The copy of n1 will insert a new binding to the store; but for doing
that it actually must create a TypedValueRegion which it could pass to
the LazyCompoundVal. Since the memregion in question is a
SymbolicRegion - which is untyped, it needs to first wrap it into an
ElementRegion basically implementing this untyped -> typed conversion
for the sake of passing it to the LazyCompoundVal.
So, this is why we have Element{SymRegion{.}, 0,struct Node} for n1.

The problem appears if the analyzer evaluates a read from the expression
n1->ptr.

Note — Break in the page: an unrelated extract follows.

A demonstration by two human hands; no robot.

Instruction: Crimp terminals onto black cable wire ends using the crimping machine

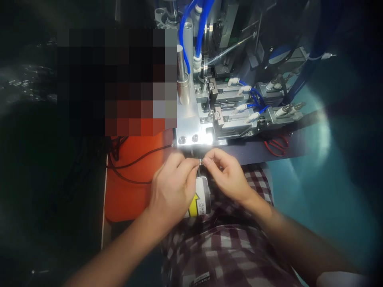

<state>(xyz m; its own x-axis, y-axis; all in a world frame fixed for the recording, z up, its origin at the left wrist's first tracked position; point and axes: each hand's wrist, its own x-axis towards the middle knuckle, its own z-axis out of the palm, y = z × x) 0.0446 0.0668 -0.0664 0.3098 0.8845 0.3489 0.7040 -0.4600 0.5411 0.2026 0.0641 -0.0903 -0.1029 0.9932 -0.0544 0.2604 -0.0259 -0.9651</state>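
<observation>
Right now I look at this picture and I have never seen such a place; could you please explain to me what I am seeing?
Of course. There is one picture, taken by a camera on the person's head, looking forward and down. The bare left hand and right hand meet near the middle. Their fingertips pinch a small part, too tiny to identify. Just beyond stands a metal machine with blue hoses. On the dark table, to the right, lie red loops, perhaps scissor handles. At left, a black cable crosses above an orange surface. Below the hands is a white sign with a yellow arrow.
</observation>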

The same logic won't apply for SymbolRegionValues, since
they accept raw SubRegions, hence the SymbolicRegion won't be
wrapped into an ElementRegion in that case.

Later when we arrive at the equality comparison, we cannot prove that
they are equal.

For more details check the corresponding thread on discourse:
https://discourse.llvm.org/t/are-symbolicregions-really-untyped/64406


In this patch, I'm eagerly wrapping each SymbolicRegion by an
ElementRegion; basically canonicalizing to this form.
It seems reasonable to do so since any object can be thought of as a single
array of that object; so this should not make much of a difference.

The tests also underpin this assumption, as only a few were broken by
this change; and actually fixed a FIXME along the way.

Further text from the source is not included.